╔══
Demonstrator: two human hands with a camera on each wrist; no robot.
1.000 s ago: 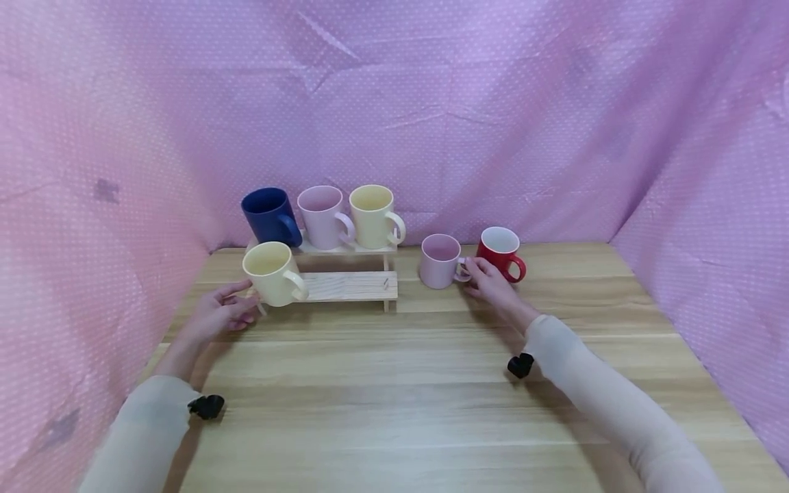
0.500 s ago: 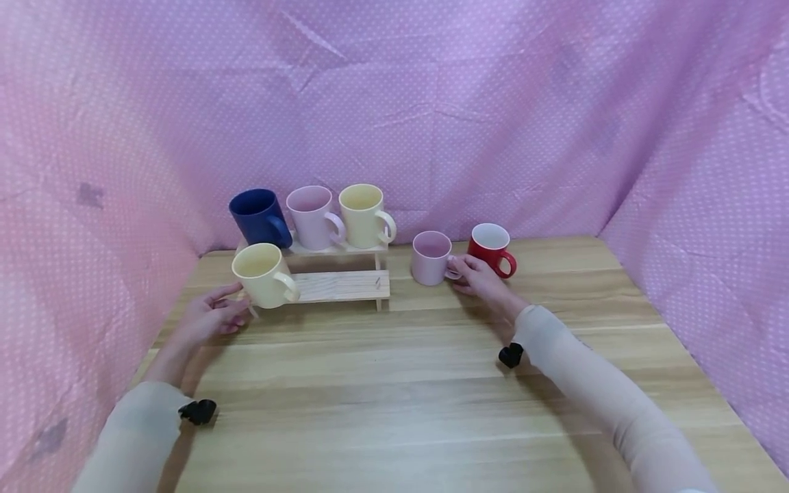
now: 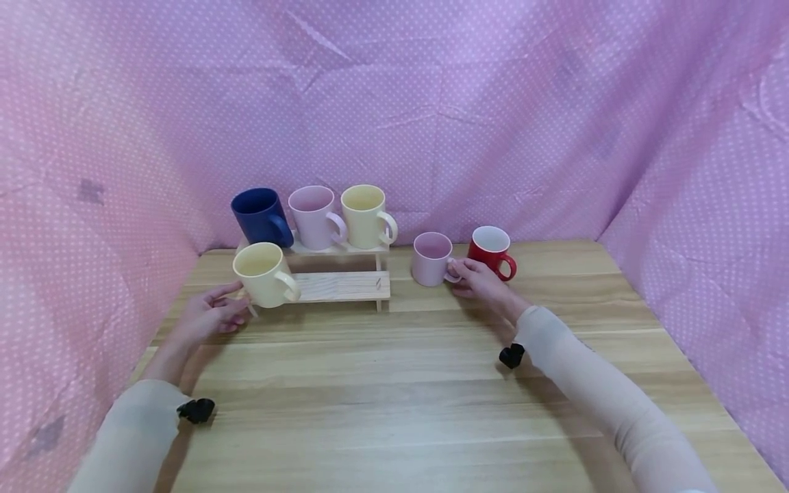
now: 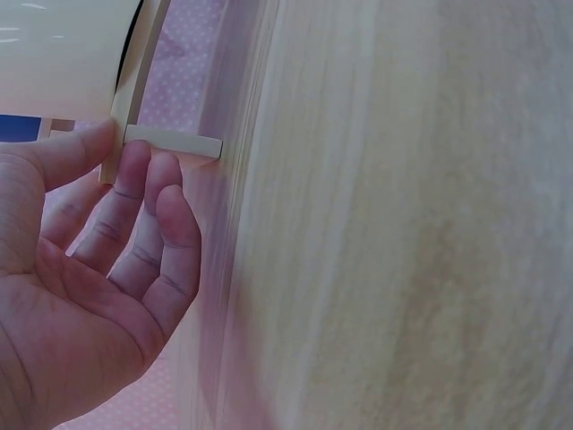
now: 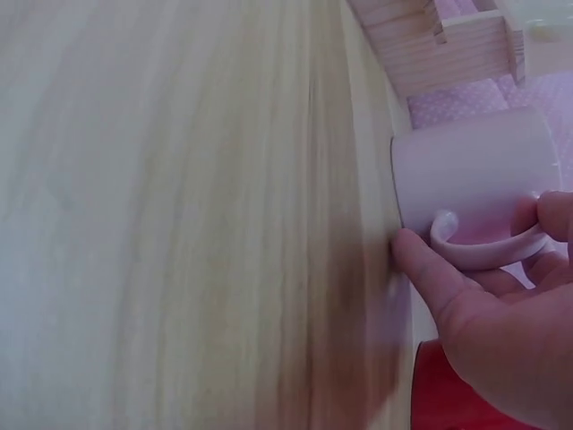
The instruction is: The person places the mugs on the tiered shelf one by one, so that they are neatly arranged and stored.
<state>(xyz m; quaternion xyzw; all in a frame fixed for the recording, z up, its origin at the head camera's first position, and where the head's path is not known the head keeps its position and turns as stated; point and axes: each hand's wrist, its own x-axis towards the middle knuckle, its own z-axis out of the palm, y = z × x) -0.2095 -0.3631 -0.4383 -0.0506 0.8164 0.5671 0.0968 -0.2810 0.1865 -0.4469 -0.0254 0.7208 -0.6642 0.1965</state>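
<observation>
My left hand [image 3: 209, 317] is at the left end of a two-tier wooden rack [image 3: 345, 287]. In the left wrist view its thumb and fingers pinch the end of the lower board [image 4: 134, 81]. Right above sits a yellow mug [image 3: 261, 275] on that board, handle to the right. My right hand [image 3: 483, 282] pinches the handle of a pink mug [image 3: 429, 260], which stands upright on the table right of the rack. In the right wrist view, fingers lie around the handle [image 5: 488, 255] and one fingertip touches the tabletop near the mug's base.
On the upper tier stand a tilted blue mug [image 3: 259, 216], a second pink mug [image 3: 313, 219] and a second yellow mug [image 3: 364, 219]. A red mug [image 3: 483, 252] with white inside stands just behind my right hand. Pink dotted cloth [image 3: 394, 103] encloses the table [image 3: 370, 397].
The head view has shifted slightly, so everything appears a little further left. Relative to the mugs and rack, both hands keep their places.
</observation>
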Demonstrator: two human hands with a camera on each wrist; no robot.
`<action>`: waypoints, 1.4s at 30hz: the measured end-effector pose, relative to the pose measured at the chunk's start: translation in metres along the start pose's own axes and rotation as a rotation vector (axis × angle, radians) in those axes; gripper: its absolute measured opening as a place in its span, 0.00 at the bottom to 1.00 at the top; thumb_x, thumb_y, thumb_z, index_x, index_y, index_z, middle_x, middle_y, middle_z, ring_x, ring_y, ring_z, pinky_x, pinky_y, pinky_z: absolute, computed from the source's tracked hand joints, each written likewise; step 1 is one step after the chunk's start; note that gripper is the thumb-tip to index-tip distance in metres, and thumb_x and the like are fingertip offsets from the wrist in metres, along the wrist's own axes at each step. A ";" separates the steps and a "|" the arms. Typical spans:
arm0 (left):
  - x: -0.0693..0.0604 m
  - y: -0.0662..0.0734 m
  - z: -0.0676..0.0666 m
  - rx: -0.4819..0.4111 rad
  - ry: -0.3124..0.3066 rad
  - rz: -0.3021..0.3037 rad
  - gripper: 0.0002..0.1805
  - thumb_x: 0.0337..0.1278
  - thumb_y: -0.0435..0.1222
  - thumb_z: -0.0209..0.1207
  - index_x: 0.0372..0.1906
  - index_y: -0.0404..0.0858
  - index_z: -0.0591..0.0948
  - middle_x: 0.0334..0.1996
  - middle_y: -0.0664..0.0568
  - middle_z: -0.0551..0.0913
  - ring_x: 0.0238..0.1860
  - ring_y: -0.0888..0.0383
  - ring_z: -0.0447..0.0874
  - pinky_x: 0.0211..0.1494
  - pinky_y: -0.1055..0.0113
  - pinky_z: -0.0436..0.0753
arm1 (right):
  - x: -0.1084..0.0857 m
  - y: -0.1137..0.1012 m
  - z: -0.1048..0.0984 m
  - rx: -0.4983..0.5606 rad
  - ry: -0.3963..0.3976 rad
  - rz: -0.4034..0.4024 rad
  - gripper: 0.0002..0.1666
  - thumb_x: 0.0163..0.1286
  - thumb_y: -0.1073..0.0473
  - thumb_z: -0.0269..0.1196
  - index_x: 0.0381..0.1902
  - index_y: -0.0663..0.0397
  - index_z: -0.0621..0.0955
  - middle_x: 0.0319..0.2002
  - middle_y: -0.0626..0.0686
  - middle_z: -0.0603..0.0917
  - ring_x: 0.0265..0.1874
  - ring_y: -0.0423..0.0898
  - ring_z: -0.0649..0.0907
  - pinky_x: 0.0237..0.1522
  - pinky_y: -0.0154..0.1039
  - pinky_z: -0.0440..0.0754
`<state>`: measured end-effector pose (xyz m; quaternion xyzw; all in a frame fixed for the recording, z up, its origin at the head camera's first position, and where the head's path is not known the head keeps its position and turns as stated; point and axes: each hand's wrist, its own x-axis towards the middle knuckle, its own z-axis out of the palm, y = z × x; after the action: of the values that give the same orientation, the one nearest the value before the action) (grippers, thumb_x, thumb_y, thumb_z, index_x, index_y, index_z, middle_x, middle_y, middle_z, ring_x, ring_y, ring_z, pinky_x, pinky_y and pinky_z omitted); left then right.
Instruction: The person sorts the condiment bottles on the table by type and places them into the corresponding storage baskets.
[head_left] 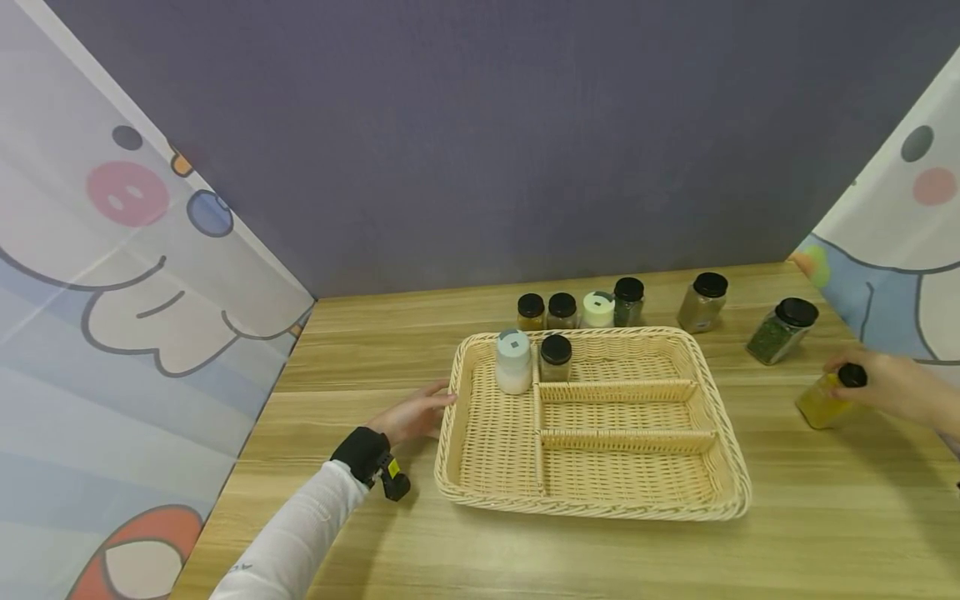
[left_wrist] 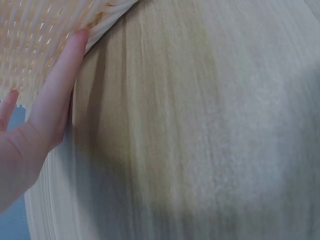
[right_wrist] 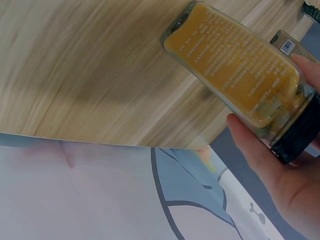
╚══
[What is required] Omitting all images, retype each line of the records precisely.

[Output]
Demonstrator: two human hands with a camera on each wrist; no robot.
1.000 s ago: 
0.500 s ago: 
now: 
now: 
now: 
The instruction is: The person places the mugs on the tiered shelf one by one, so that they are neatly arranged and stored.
<state>(xyz m; quaternion xyzw; all in a frame fixed for the recording, z up, its origin at the head camera's first position, and where the head's path is not known the head keeps its position and turns as stated; point and axes: each hand's wrist, its own x-axis towards the middle knuckle, its own z-axis out of the palm, y = z × x) -0.2095 -0.3631 -0.4383 -0.0506 0.8164 0.5671 0.0968 -0.2810 0.1865 -0.4469 -0.0254 0.7208 -0.6642 0.1965</state>
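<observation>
My left hand [image 3: 209, 317] is at the left end of a two-tier wooden rack [image 3: 345, 287]. In the left wrist view its thumb and fingers pinch the end of the lower board [image 4: 134, 81]. Right above sits a yellow mug [image 3: 261, 275] on that board, handle to the right. My right hand [image 3: 483, 282] pinches the handle of a pink mug [image 3: 429, 260], which stands upright on the table right of the rack. In the right wrist view, fingers lie around the handle [image 5: 488, 255] and one fingertip touches the tabletop near the mug's base.
On the upper tier stand a tilted blue mug [image 3: 259, 216], a second pink mug [image 3: 313, 219] and a second yellow mug [image 3: 364, 219]. A red mug [image 3: 483, 252] with white inside stands just behind my right hand. Pink dotted cloth [image 3: 394, 103] encloses the table [image 3: 370, 397].
The head view has shifted slightly, so everything appears a little further left. Relative to the mugs and rack, both hands keep their places.
</observation>
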Demonstrator: two human hands with a camera on each wrist; no robot.
`<action>`: waypoints, 1.4s at 30hz: the measured end-effector pose, relative to the pose measured at the chunk's start: translation in metres along the start pose's own axes and rotation as a rotation vector (axis × angle, radians) in those axes; gripper: its absolute measured opening as a place in its span, 0.00 at the bottom to 1.00 at the top; thumb_x, thumb_y, thumb_z, index_x, index_y, index_z, middle_x, middle_y, middle_z, ring_x, ring_y, ring_z, pinky_x, pinky_y, pinky_z: absolute, computed from the source's tracked hand joints, each written likewise; step 1 is one step after the chunk's start; note that gripper is the thumb-tip to index-tip distance in metres, and thumb_x and the like are fingertip offsets from the wrist in metres, along the wrist's own axes at each step. A ";" separates the steps and a "|" the arms. Typical spans:
arm0 (left):
  - x: -0.0693..0.0604 m
  - y: -0.0662..0.0734 m
  - z: -0.0676..0.0666 m
  - rx: -0.4819..0.4111 rad
  - ry: -0.3124..0.3066 rad
  - rz: -0.3021..0.3037 rad
  - gripper: 0.0002..0.1805
  - thumb_x: 0.0337..0.1278
  - thumb_y: -0.0435..0.1222
  - thumb_z: -0.0209..0.1207
  - index_x: 0.0372..0.1906
  - index_y: -0.0404..0.0858
  - index_z: -0.0591..0.0948
  - middle_x: 0.0334..0.1996
  - middle_y: -0.0664..0.0568
  - middle_z: -0.0551..0.0913
  - ring_x: 0.0238..0.1860
  - ring_y: -0.0888..0.0383
  - ring_z: -0.0447..0.0874
  - pinky_x: 0.0211..0.1494
  - pinky_y: -0.1055..0.0113
  - pinky_z: -0.0436..0.0753
arm1 (right):
  - x: -0.1084..0.0857 m
  - y: -0.1137..0.1012 m
  - z: -0.1048..0.0984 m
  - rx: -0.4983..0.5606 rad
  - ry: -0.3963..0.3976 rad
  - rz: -0.4034..0.4024 rad
  - gripper: 0.0002..0.1666
  - thumb_x: 0.0163..0.1286
  - thumb_y: -0.1073..0.0473
  - thumb_z: -0.0269..0.1196
  - index_x: 0.0381..0.1902
  - index_y: -0.0663..0.0397
  - index_z: -0.0621..0.0955
  - middle_x: 0.0319..0.2002
  - middle_y: -0.0626..0.0686
  - middle_z: -0.0603..0.0917
  - ring_x: 0.0265..0.1874
  - ring_y: -0.0423..0.0898
  - ring_z: -0.0649..0.0907
  - pinky_x: 0.0237..0.1522
  - pinky_y: -0.0154..0.1039
  - pinky_z: -0.0440..0.0754
`<state>`: measured end-effector pose (xyz m; quaternion xyzw; all in a frame fixed for the recording, z up, its origin at the head camera's first position, and where the head's path is not known the head keeps its position and turns as stated; point and axes: each hand's wrist, its own x-axis towards the middle knuckle, its own z-axis out of the palm, y = z × x; after the action: of the values that give the same orientation, the one nearest the value before the action) (grippers, thumb_x, thumb_y, thumb_z, index_x, index_y, index_z, middle_x, middle_y, middle_z, ring_x, ring_y, ring_z, pinky_x, pinky_y and pinky_z omitted); left then right.
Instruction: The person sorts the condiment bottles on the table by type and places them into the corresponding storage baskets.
[head_left] 
[left_wrist] 
[right_wrist] 

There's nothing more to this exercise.